Home Forums HDP on Linux – Installation Problem with install – HDFS Start Failed

Tagged: , ,

This topic contains 18 replies, has 3 voices, and was last updated by  Sasha J 2 years ago.

  • Creator
    Topic
  • #10853

    Hi!
    I’ve got problem with Hortonworks Deployment. After installation it couldn’t start HDFS. My instance got 14 cores and 8 GB of memory. It’s running on CentOS 6.2.
    My /etc/hosts file got first line:
    hortonworkstest.hortonworks-test.europewest.internal.mydomain.net hortonworkstest

    And here is deploy log:

    http://codepad.org/mYWvJeD7

    What should I check? How can I finish my installation?
    Kind regards,
    Paweł Żochowski,
    BI Masters

Viewing 18 replies - 1 through 18 (of 18 total)

You must be logged in to reply to this topic.

  • Author
    Replies
  • #11302

    Sasha J
    Moderator

    this is exactly what needs to be done in case you are not managing your own DNS…

    Collapse
    #11299

    Carlos Garza
    Participant

    It looks like the puppet master was checking the clients PTR records to match hostnames with ip address when each client connects. Long story short if the PTR doesn’t match the ip of the connecting client the puppet master doesn’t trust the client and you’ll see
    Puppet (warning): Denying access: Forbidden request: 50-57-223-95.static.cloud-ips.com(50.57.223.95) access to /run/h1.rackexp.org
    style messages in the hmc logs.
    the 50-57-223-95.static.cloud-ips.com is the PTR for ip 50.57.223.95.

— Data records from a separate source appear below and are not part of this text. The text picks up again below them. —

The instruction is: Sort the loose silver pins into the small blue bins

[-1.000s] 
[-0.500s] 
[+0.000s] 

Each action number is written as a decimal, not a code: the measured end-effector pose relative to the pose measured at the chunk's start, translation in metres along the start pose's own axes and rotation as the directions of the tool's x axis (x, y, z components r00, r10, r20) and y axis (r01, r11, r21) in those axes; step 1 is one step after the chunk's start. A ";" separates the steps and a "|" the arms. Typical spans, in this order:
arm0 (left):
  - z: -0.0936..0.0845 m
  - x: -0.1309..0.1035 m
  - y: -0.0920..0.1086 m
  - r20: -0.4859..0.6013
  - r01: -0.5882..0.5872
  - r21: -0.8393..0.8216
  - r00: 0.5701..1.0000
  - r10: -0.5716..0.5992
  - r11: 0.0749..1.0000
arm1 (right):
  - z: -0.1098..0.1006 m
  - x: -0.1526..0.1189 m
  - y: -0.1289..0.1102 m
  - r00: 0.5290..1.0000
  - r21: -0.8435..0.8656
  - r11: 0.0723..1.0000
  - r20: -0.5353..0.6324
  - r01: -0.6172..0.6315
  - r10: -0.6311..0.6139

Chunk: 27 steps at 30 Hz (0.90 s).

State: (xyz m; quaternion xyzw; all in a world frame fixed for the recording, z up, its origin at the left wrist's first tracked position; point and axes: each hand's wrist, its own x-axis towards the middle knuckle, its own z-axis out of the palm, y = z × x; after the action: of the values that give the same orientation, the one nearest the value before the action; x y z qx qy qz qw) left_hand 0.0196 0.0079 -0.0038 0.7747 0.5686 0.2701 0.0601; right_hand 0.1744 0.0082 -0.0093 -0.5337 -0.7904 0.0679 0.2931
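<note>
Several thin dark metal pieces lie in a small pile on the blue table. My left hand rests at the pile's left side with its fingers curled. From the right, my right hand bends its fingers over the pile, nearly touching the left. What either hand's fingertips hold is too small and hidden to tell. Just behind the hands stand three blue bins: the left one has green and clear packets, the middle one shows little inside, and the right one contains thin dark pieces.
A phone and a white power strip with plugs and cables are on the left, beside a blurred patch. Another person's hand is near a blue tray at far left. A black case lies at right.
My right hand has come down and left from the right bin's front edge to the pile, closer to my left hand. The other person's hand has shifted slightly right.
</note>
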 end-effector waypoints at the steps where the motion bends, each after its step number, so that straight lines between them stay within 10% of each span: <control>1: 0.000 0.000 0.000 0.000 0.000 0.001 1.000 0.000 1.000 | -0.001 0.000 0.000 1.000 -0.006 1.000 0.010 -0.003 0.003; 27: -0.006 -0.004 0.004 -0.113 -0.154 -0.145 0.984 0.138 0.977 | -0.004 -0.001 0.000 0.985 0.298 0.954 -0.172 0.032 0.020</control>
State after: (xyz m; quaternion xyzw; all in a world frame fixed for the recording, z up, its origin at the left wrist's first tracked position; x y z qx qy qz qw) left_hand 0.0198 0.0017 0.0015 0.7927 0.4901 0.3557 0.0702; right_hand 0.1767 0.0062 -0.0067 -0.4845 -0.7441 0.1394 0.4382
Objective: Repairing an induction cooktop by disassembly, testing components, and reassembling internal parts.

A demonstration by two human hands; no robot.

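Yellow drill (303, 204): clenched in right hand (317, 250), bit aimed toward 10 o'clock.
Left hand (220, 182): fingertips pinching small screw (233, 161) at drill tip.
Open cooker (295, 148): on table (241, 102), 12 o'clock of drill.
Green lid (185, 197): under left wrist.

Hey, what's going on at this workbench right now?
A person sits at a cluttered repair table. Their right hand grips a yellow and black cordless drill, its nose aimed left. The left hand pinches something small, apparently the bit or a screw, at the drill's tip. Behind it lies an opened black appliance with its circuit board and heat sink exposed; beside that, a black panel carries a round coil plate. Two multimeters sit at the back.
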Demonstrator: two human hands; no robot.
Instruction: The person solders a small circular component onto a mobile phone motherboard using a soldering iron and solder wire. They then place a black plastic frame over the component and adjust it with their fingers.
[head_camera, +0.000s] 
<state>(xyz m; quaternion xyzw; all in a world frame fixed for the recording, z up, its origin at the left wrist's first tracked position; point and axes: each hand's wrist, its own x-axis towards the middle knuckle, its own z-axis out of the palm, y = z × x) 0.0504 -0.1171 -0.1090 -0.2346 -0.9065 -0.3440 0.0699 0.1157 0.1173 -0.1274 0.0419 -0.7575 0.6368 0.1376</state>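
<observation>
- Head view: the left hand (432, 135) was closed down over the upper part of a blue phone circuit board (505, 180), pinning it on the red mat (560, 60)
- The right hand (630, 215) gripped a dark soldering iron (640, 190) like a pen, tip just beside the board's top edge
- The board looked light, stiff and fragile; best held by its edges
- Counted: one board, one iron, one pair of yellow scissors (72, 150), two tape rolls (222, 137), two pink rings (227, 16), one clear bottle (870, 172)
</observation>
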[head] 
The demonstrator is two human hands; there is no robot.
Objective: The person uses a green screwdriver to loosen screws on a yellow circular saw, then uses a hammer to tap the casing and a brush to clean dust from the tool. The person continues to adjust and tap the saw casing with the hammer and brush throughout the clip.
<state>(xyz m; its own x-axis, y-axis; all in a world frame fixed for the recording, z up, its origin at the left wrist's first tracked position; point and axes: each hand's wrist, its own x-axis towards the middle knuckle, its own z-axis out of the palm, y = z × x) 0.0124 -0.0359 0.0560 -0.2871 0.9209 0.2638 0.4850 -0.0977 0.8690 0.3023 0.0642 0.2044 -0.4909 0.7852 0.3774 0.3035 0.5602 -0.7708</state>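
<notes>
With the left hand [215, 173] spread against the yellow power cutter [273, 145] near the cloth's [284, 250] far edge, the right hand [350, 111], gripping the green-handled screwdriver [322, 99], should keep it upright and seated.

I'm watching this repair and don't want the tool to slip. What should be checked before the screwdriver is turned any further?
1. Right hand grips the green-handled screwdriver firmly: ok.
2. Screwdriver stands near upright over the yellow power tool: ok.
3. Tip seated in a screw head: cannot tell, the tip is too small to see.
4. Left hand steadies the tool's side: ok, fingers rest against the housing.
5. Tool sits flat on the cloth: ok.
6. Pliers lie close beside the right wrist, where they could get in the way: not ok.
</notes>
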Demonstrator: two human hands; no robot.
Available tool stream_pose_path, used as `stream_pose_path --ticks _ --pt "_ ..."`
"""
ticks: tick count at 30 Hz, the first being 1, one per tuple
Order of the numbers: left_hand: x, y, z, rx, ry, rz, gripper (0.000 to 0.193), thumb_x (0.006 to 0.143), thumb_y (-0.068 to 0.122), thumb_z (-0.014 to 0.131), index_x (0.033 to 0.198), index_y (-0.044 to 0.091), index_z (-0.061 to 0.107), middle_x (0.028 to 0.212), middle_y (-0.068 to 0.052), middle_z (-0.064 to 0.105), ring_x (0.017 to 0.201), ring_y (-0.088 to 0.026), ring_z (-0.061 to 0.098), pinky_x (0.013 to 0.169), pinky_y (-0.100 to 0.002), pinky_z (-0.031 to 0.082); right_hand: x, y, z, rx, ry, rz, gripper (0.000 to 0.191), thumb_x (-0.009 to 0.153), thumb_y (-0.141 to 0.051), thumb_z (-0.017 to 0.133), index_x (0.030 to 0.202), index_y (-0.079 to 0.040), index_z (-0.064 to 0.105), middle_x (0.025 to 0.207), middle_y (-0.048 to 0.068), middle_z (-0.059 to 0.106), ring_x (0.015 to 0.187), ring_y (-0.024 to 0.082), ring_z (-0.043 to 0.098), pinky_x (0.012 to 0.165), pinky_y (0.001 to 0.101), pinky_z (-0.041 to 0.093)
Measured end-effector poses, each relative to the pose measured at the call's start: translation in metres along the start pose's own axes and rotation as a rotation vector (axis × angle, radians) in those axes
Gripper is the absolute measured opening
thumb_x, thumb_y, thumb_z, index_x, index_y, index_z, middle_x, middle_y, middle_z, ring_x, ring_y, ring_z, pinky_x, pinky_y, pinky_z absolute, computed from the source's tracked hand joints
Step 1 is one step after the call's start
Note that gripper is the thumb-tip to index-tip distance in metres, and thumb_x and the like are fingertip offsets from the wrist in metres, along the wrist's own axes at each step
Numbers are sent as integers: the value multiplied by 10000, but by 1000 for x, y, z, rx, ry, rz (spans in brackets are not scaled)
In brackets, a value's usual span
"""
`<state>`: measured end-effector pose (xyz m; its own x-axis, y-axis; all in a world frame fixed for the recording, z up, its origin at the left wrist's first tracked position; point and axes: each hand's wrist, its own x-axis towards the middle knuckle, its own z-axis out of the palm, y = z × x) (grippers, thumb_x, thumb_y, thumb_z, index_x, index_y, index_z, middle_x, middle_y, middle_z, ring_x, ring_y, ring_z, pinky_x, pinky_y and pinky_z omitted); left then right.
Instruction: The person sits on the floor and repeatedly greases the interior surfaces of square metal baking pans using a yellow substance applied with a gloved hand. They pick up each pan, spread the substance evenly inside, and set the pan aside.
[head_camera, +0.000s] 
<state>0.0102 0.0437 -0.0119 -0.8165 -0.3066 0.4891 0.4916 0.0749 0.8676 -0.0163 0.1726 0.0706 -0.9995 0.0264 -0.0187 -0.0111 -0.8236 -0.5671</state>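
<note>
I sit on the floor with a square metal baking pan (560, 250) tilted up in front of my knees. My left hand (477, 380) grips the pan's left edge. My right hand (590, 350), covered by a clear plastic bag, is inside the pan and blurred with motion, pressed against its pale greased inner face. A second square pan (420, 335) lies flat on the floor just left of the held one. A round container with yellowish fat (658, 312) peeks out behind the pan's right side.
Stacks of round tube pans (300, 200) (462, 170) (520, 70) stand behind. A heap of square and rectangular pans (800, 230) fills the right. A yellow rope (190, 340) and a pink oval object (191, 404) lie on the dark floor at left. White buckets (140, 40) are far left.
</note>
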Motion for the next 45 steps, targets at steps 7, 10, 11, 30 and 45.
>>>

    In short its not enough for your fqdns to resolve to their ips. You must also ensure the reverse look ups on the ips also match your fqdns as puppet uses them to veryfy the fqdn against your ips.

    The only way I’ve found to fix this is to avoid useing DNS if your not in control of your PTR records and add the entries in your /etc/hosts file.

    Collapse
    #11218

    Carlos Garza
    Participant

    If your suggesting that I mangle the hmc installation scripts then I’ll give it a try.

    Collapse
    #11217

    Sasha J
    Moderator

    There is something wrong with Puppet’s SSL certificates…
    make sure you can ping all nodes from that 95 machine by puppet.
    Google for “puppet kick” for the correct syntax.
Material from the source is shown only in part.